Proposed Implementation

Our Team's Path To Implementation

SEED has the potential to be a versatile technology platform with a number of different applications (see Applications page), but because the idea was inspired by COVID-19 testing, we focused on designing an implementation strategy for SEED as a viral diagnostic. In terms of sample collection, the goal is for SEED to function as a non-invasive test, allowing the user to simply expose a saliva or cough sample to the cells in order to get a read-out. This implementation page will focus on that application, moving forward. To implement our invention into a product

1. Validation and Optimization in Lab

Before our invention can be commercialized as a product for public consumer usage, we must answer several questions in a lab based setting. Currently, we are in the Proof-of-Concept stage of research, establishing answers to base questions that will inform what is and isn’t possible for our diagnostic. We are developing ways to test RNA uptake and detection in B. subtilis, in parallel with optimizing DNA uptake for ideal use case conditions. Once our research has established a solid Proof-of-Concept invention, we can move on to clinical implementation. We cannot have a feasible product for implementation until we can prove accuracy and feasibility.

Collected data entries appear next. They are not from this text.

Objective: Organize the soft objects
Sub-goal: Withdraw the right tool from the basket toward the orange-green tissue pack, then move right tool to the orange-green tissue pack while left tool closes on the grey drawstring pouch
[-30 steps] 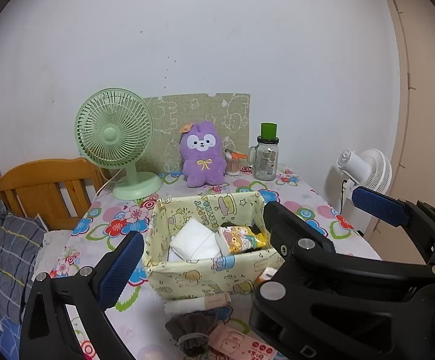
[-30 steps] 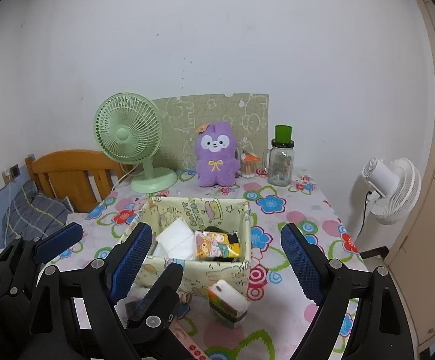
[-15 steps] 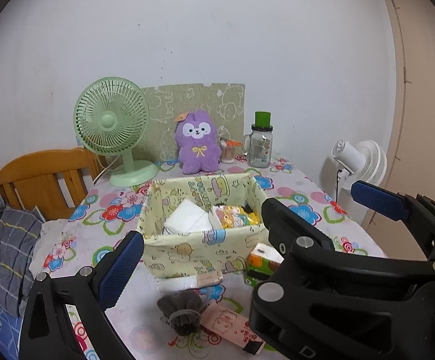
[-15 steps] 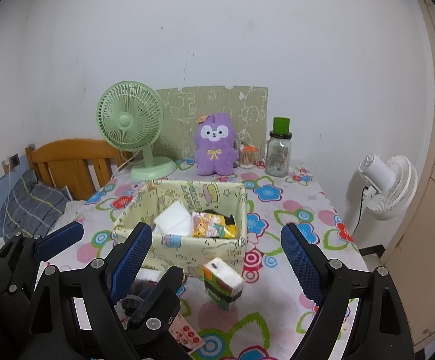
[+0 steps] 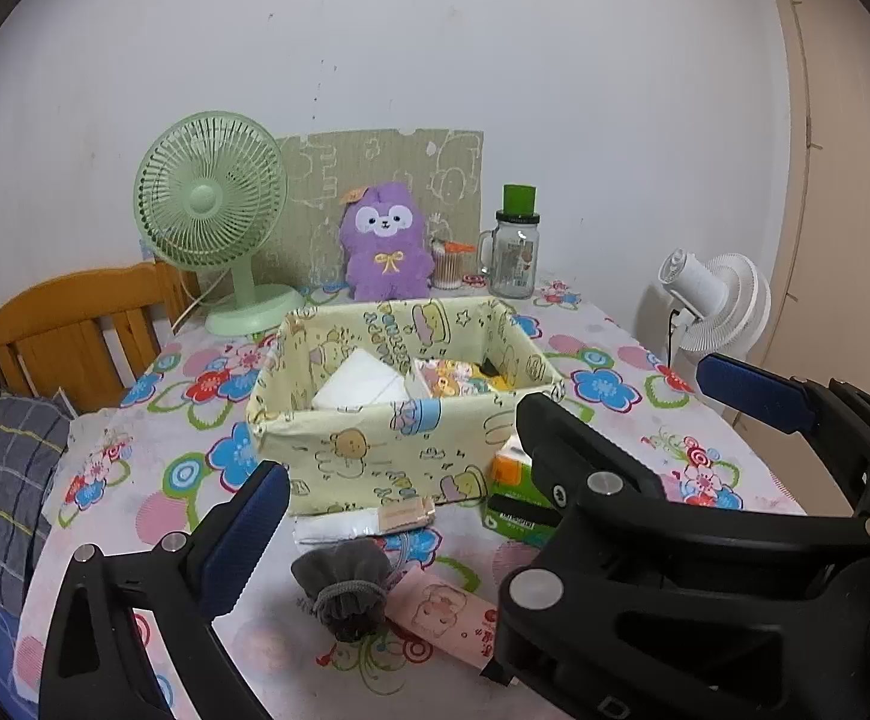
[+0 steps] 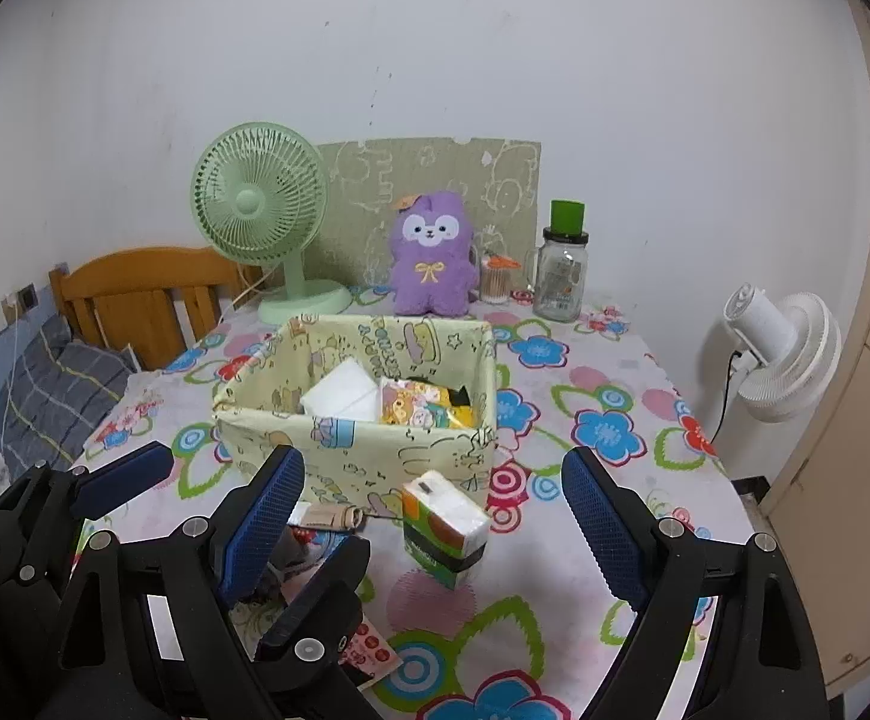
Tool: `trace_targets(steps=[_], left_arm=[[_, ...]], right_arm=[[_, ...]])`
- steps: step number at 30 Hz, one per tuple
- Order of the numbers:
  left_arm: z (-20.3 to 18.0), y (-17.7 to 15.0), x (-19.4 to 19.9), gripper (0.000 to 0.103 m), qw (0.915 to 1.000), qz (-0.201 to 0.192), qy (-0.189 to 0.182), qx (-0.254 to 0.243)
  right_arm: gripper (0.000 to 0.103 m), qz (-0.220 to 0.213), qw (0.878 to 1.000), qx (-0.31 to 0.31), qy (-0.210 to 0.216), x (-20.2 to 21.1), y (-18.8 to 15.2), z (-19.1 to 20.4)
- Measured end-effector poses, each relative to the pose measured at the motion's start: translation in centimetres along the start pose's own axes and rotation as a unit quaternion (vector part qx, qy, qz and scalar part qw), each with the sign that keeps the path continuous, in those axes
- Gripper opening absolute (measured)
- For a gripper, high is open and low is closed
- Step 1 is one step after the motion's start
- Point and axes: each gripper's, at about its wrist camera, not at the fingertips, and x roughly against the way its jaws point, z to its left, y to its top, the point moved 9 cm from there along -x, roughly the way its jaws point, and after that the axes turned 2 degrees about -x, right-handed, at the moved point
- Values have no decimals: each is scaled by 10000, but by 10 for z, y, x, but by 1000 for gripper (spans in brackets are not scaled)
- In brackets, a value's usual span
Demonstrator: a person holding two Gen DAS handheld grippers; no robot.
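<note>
A pale yellow fabric storage box (image 5: 375, 450) (image 6: 351, 450) stands mid-table, holding a white pack (image 5: 357, 387) and a yellow cartoon pack (image 5: 447, 375). In front of it lie a flat white packet (image 5: 363, 522), a grey drawstring pouch (image 5: 345, 588), a pink packet (image 5: 441, 618) and an orange-green tissue pack (image 6: 444, 528) (image 5: 513, 498). My left gripper (image 5: 495, 462) is open and empty, above the near table edge. My right gripper (image 6: 435, 516) is open and empty, its fingers to either side of the tissue pack from behind.
At the back stand a green desk fan (image 5: 219, 222), a purple plush toy (image 5: 384, 252), a cotton swab jar (image 5: 447, 267) and a glass jar with green lid (image 5: 516, 252). A wooden chair (image 5: 69, 330) is left; a white floor fan (image 5: 717, 300) is right.
Both grippers have drawn back and up from the table, so the box and the items before it sit lower and farther in view. Both stayed open.
</note>
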Motion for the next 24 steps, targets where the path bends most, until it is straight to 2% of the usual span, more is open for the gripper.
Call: trace_targets(steps=[24], left_arm=[[11,-34,-32,98,9989,463,-7,75]], right_arm=[[90,513,9985,-160,71,-41,-35,6]])
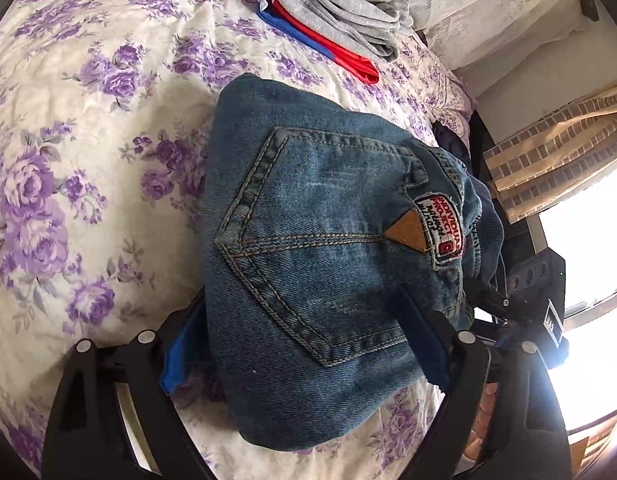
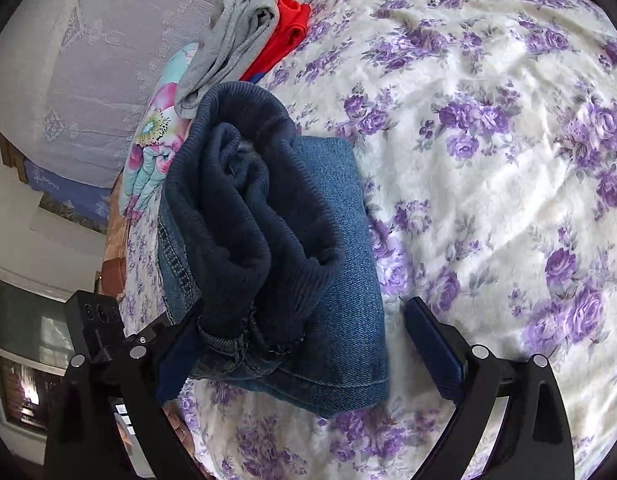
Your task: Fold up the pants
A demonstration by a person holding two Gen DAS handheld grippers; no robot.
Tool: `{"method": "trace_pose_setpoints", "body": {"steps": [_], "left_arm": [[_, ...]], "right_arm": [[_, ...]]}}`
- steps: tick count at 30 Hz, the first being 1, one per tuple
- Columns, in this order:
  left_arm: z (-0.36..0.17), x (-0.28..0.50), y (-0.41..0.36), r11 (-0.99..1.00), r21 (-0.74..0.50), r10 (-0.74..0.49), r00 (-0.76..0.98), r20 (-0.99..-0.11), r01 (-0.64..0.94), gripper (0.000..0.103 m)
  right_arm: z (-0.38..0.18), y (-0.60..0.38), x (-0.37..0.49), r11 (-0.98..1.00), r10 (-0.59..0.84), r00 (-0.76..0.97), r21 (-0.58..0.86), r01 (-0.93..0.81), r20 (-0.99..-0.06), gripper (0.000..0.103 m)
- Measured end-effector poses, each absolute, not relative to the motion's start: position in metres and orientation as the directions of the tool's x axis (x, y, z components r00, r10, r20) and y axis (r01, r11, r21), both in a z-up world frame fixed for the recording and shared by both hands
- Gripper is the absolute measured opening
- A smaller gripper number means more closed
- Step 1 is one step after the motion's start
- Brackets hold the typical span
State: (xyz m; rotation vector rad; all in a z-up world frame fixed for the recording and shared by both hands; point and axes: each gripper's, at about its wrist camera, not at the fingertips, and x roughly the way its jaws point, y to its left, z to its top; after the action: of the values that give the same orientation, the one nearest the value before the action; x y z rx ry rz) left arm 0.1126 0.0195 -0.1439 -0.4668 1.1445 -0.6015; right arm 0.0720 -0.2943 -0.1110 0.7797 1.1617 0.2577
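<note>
The blue jeans (image 1: 308, 240) lie folded in a compact bundle on the floral bed cover, back pocket and patch up. In the right wrist view the jeans (image 2: 340, 264) show their dark fleece lining (image 2: 244, 216) at the open waist. My left gripper (image 1: 300, 344) is open with the bundle's near end between its fingers; whether they touch it I cannot tell. My right gripper (image 2: 308, 344) is open, its jaws wide apart around the bundle's near end. The right gripper also shows in the left wrist view (image 1: 528, 292), at the bundle's right end.
A folded pile of grey pants (image 1: 340, 4) on red and blue cloth (image 1: 328, 44) lies further back on the bed; it also shows in the right wrist view (image 2: 236, 40). A white pillow (image 1: 488, 4) is at the head. The bed edge and a window (image 1: 588, 248) are at the right.
</note>
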Motion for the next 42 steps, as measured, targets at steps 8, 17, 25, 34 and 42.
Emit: {"method": "trace_pose_setpoints", "body": {"steps": [8, 17, 25, 34, 42], "left_arm": [[-0.139, 0.112, 0.027, 0.754, -0.630, -0.654, 0.307, -0.692, 0.186, 0.061], [-0.103, 0.093, 0.021, 0.805, -0.557, -0.589, 0.382, -0.712, 0.202, 0.051], [-0.024, 0.165, 0.007, 0.848, -0.493, -0.528, 0.391, -0.754, 0.196, 0.051], [0.062, 0.397, -0.012, 0.834, -0.510, -0.545, 0.452, -0.706, 0.208, 0.051], [-0.062, 0.504, -0.044, 0.845, -0.504, -0.535, 0.299, -0.790, 0.179, 0.067]], "right_arm": [[-0.089, -0.254, 0.068, 0.861, 0.421, 0.510, 0.507, 0.035, -0.750, 0.061], [-0.050, -0.239, 0.047, 0.935, 0.317, 0.587, 0.350, -0.061, -0.745, 0.054], [0.017, -0.251, 0.151, 0.918, 0.370, 0.594, 0.377, -0.119, -0.714, 0.054], [0.069, -0.272, 0.393, 0.909, 0.384, 0.635, 0.395, -0.133, -0.670, 0.055], [-0.045, -0.296, 0.466, 0.913, 0.358, 0.555, 0.407, -0.037, -0.751, 0.070]]}}
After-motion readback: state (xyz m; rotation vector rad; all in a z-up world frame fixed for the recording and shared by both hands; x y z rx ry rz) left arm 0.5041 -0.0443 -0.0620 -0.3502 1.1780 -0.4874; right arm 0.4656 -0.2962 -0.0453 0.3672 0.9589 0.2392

Once we do have the capability to show a proof of concept, we will be able to leverage connections we have already made with our entrepreneurship ventures so far to move into the clinical phase.

2. Clinical Testing and FDA Approval

Before our invention can be commercialized as a product for public consumer usage, we must do clinical trials and testing, as well as get FDA approval. This is a crucial step that is the bridge between the initial proof-of-concept and the actually implementation to bring the test to market. Once proof-of-Concept has been established, we can begin clinical trials.

This step would include testing with patient samples, and setting up the test in a non-laboratory setting. We would further test mutation rates, viability outside of the lab, sensitivity and specificity, and scalability in a clinical setting. Once clinical trials are complete, we would move into FDA and other approval stages.

Luckily, have begun establishing partnerships and collaborations to help prepare us for the approval processes, and inform our research design now to optimize for real world implementation. One key partnership that we have developed in order to help us start preparing for this process has been Stanford Medicine Catalyst. This program will be instrumental for us as we approach these next steps, as the program offers access to a team of experts who are helping us tailor our experimental design so that we have all the information we need  in order to successfully go through the approval process. They have also offered to connect us with people at the medical school to set up clinical trials, and are eagerly waiting for us to show a proof-of-concept so that we can get started.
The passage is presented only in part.